Il peut exister des déficits cognitivo-moteurs très invalidants (n = 4) ou au contraire légers (n = 4), mais 5 sujets ne présentaient aucun déficit intellectuel. Il est à noter que les huit enfants avec des anomalies cognitives avaient aussi présenté des AVC, de survenue très précoce (et souvent récidivants) chez les quatre sujets les plus sévèrement atteints. Des hémorragies intracrâniennes ont été notées chez 9 patients entre 3 mois et 17 ans. Par contre, on ne relève, chez aucun des sujets, d’hypertension artérielle ou d’anomalies des fonctions hépatique, cardiaque ou rénale.

L’imagerie cérébrale objective constamment des anomalies (chez les 11 sujets explorés): en premier lieu un certain degré d’ischémie chronique (élévation du signal de la substance blanche en T2/FLAIR), mais également (9 sujets sur 11 explorés) des sténoses multifocales des grosses artères cérébrales. Chez quatre de ces patients, les sténoses étaient d’une sévérité évoquant un syndrome de Moyamoya. Deux patients avaient des anévrysmes sacculaires.

L’identification d’une mutation.

Par ailleurs, l’observation d’une vitesse de sédimentation érythrocytaire (ESR) élevée (n = 11), d’une augmentation des IgG sériques (n = 6), ainsi que, chez certains sujets, d’une élévation des anticorps anticardiolipine et anti-thyroglobuline et du TNF-α font évoquer la possibilité d’une pathologie immunitaire.
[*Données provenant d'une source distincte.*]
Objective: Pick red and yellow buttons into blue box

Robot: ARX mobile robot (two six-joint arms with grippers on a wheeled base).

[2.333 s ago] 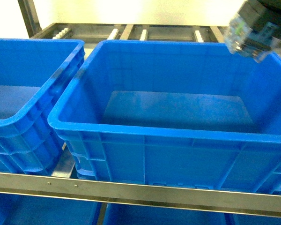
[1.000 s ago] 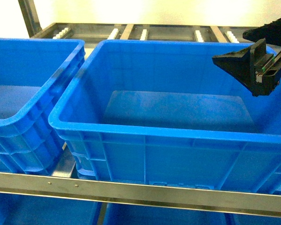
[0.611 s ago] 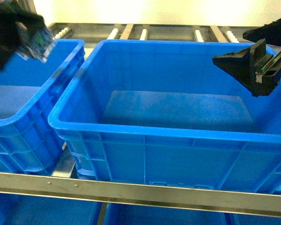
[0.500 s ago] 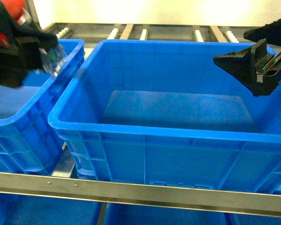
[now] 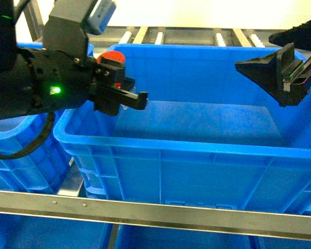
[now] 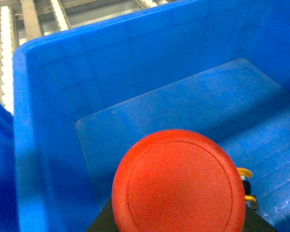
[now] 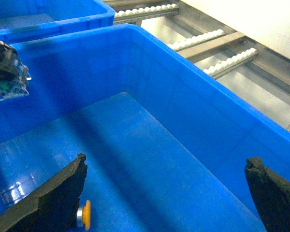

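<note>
My left gripper [image 5: 125,88] has swung in from the left and now hangs over the large deep blue plastic crate [image 5: 160,145], fingers clamped on the one red mushroom-cap button [image 5: 115,57]. One yellow-capped button [image 7: 84,214] lies on the crate floor. My right gripper [image 5: 290,72] hovers at the right wall, fingers spread wide, empty.
</note>
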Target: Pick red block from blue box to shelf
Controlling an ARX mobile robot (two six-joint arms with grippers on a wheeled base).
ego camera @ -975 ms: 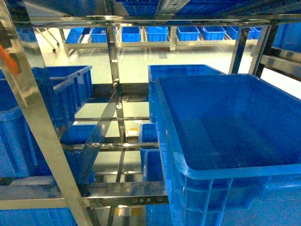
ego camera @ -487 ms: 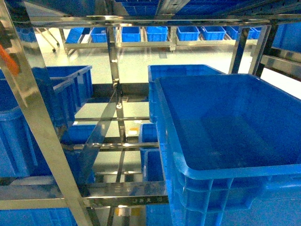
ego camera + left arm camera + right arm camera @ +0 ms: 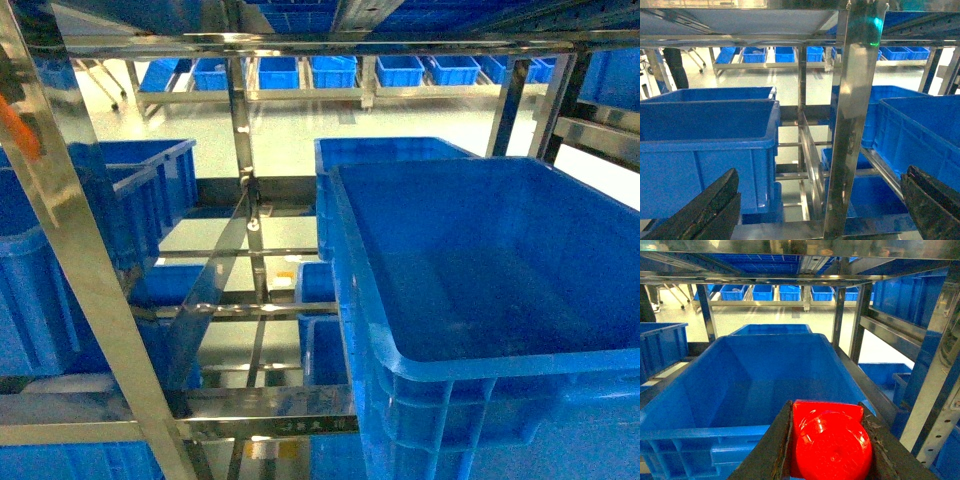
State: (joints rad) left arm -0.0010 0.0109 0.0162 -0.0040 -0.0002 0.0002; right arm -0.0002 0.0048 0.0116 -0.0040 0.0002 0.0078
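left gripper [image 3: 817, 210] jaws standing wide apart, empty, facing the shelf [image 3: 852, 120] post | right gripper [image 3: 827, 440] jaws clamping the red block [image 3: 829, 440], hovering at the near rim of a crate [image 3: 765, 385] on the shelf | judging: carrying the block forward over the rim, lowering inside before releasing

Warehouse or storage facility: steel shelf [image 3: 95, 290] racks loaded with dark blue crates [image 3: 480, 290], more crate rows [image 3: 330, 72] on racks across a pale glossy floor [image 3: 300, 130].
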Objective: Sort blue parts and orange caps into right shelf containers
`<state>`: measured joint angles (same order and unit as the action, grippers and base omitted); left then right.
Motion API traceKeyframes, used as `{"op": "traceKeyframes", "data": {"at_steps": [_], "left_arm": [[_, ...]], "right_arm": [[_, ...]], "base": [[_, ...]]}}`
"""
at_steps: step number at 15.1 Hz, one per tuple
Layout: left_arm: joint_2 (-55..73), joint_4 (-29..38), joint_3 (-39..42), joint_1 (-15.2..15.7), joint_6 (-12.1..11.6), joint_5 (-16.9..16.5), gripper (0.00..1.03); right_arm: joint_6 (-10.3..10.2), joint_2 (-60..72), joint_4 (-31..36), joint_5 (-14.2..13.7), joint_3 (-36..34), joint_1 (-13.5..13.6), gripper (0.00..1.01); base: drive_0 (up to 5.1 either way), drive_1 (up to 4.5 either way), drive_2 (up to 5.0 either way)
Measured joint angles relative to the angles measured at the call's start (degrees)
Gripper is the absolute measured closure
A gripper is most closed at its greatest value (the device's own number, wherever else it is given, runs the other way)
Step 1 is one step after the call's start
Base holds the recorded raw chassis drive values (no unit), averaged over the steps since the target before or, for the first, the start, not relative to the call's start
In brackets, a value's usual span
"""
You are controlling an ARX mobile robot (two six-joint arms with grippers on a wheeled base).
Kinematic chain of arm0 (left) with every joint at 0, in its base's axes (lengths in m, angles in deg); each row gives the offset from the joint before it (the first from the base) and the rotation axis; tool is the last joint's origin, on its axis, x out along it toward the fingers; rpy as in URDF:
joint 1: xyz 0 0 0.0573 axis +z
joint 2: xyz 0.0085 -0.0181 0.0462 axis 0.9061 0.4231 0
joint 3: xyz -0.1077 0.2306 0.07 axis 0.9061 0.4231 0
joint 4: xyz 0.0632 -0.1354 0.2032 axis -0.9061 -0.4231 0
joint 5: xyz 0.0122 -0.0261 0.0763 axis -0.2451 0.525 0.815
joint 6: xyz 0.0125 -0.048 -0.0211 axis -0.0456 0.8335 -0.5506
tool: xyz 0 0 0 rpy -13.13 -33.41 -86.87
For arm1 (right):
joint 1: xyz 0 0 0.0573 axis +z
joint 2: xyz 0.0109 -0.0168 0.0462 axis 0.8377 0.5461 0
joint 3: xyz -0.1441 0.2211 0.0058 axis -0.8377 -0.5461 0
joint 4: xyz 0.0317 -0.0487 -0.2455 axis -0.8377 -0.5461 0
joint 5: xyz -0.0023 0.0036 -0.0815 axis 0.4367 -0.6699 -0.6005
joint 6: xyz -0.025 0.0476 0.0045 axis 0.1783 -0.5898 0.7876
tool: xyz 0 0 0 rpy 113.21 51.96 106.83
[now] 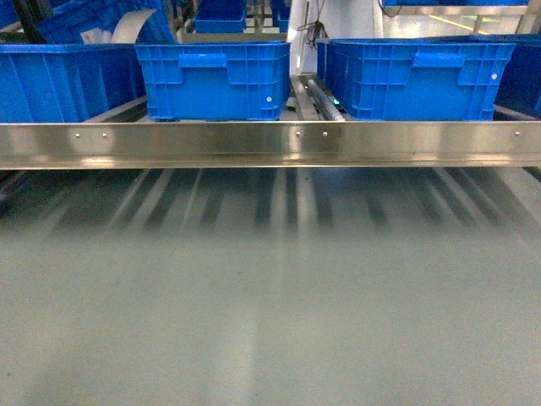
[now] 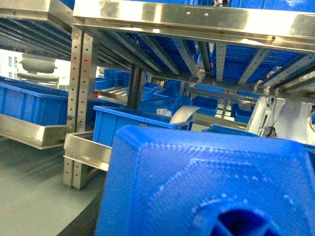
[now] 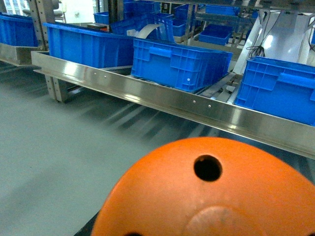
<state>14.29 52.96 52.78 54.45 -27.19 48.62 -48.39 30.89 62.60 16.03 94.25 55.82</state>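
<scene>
A large blue part [image 2: 206,182] with a ribbed face and a round hub fills the bottom of the left wrist view. It hangs clear of the floor, with my left gripper shut on it and the fingers hidden behind it. An orange cap [image 3: 206,196], domed with small round holes, fills the bottom of the right wrist view, held the same way by my right gripper. The steel shelf [image 1: 270,144] carries blue containers: one at the right [image 1: 418,76] [image 3: 280,91] and one in the middle [image 1: 213,80] [image 3: 179,64]. Neither gripper shows in the head view.
A third blue crate [image 1: 59,80] stands at the shelf's left. Grey floor [image 1: 270,321] lies in front of the rail. A perforated steel upright [image 2: 81,103] and a low rail [image 2: 88,150] stand left of the blue part, with higher shelf levels [image 2: 197,19] overhead.
</scene>
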Motion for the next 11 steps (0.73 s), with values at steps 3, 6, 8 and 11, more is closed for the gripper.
{"op": "traceKeyframes", "data": {"at_steps": [3, 6, 8, 11], "left_arm": [[0.0, 0.0, 0.0, 0.0, 0.0, 0.0, 0.57], [0.0, 0.0, 0.0, 0.0, 0.0, 0.0, 0.57], [0.0, 0.0, 0.0, 0.0, 0.0, 0.0, 0.57], [0.0, 0.0, 0.0, 0.0, 0.0, 0.0, 0.57]], "right_arm": [[0.0, 0.0, 0.0, 0.0, 0.0, 0.0, 0.59], [0.0, 0.0, 0.0, 0.0, 0.0, 0.0, 0.59], [0.0, 0.0, 0.0, 0.0, 0.0, 0.0, 0.59], [0.0, 0.0, 0.0, 0.0, 0.0, 0.0, 0.59]], "base": [[0.0, 0.00, 0.0], [0.0, 0.00, 0.0], [0.0, 0.00, 0.0], [0.0, 0.00, 0.0]]}}
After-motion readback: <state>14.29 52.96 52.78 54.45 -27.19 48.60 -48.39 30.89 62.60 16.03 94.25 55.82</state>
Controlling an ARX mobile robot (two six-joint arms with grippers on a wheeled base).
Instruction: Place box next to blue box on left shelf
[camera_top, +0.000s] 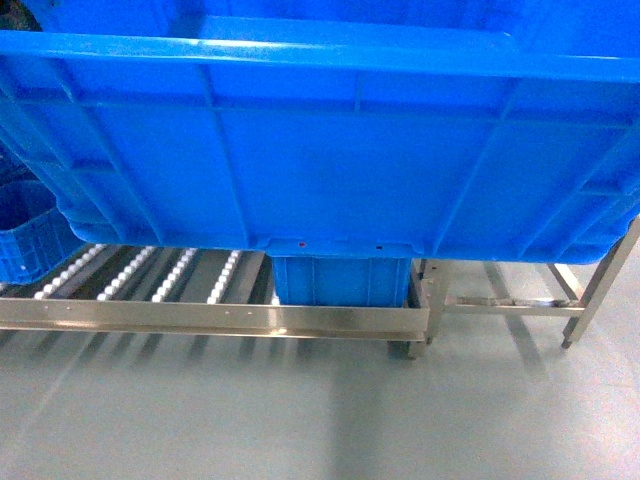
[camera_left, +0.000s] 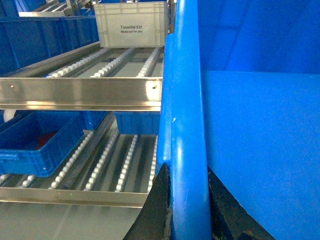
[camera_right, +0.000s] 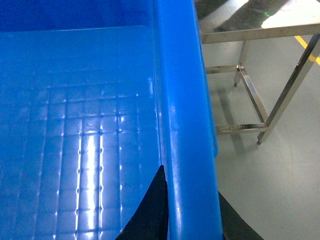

La réalisation, par l’équipe de Heng Wang, d’une cartographie génomique par autozygotie chez six des sujets affectés a permis de repérer des anomalies communes dans la région 20q11.22-q12. Une analyse de proche en proche a conduit à l’identification d’une mutation (c.1411-2A›G) au niveau de l’intron 12 du gène SAMHD1. L’ensemble des sujets atteints étaient porteurs homozygotes de cette mutation, tandis que leurs parents étaient hétérozygotes. Une analyse complémentaire chez 134 sujets sains contrôles issus de communautés Amish de la même région géographique montre qu’aucun n’était porteur homozygote tandis que quatre d’entre eux étaient porteurs hétérozygotes de la mutation c.1411-2A›G (fréquence de portage estimée à 3 %).

Au total, la présentation clinique particulièrement hétérogène de cette nouvelle maladie à mutation unique découverte au sein de la communauté Amish américaine est d’autant plus frappante que le patrimoine génétique de la population Amish est relativement uniforme. Les vasculopathies cérébrales et la survenue précoce d’AVC demeurent toutefois le trait dominant de cette affection qui, faut-il noter, ne touche pas læs fonctions cardiaque, hépatique ou rénale. Le gène SAMHD1, qui compte 16 exons codants, a un rôle encore mal défini. On tend à penser qu’il agit en tant qu’immunomodulateur, et certains traits de la maladie découverte par les Américains confortent cette hypothèse. Les auteurs signalent que des mutations de ce gène ont été identifiées dans le syndrome d’Aicardi-Gouttières, une encéphalopathie familiale qui n’a rien en commun avec la maladie découverte dans la communauté Amish.

B Xin, H Wang et coll. Homozygous mutation in SAMHD1 gene causes cerebral vasculopathy and early onset stroke. Proc Ntl Acad Sci USA (2011) Publié en ligne.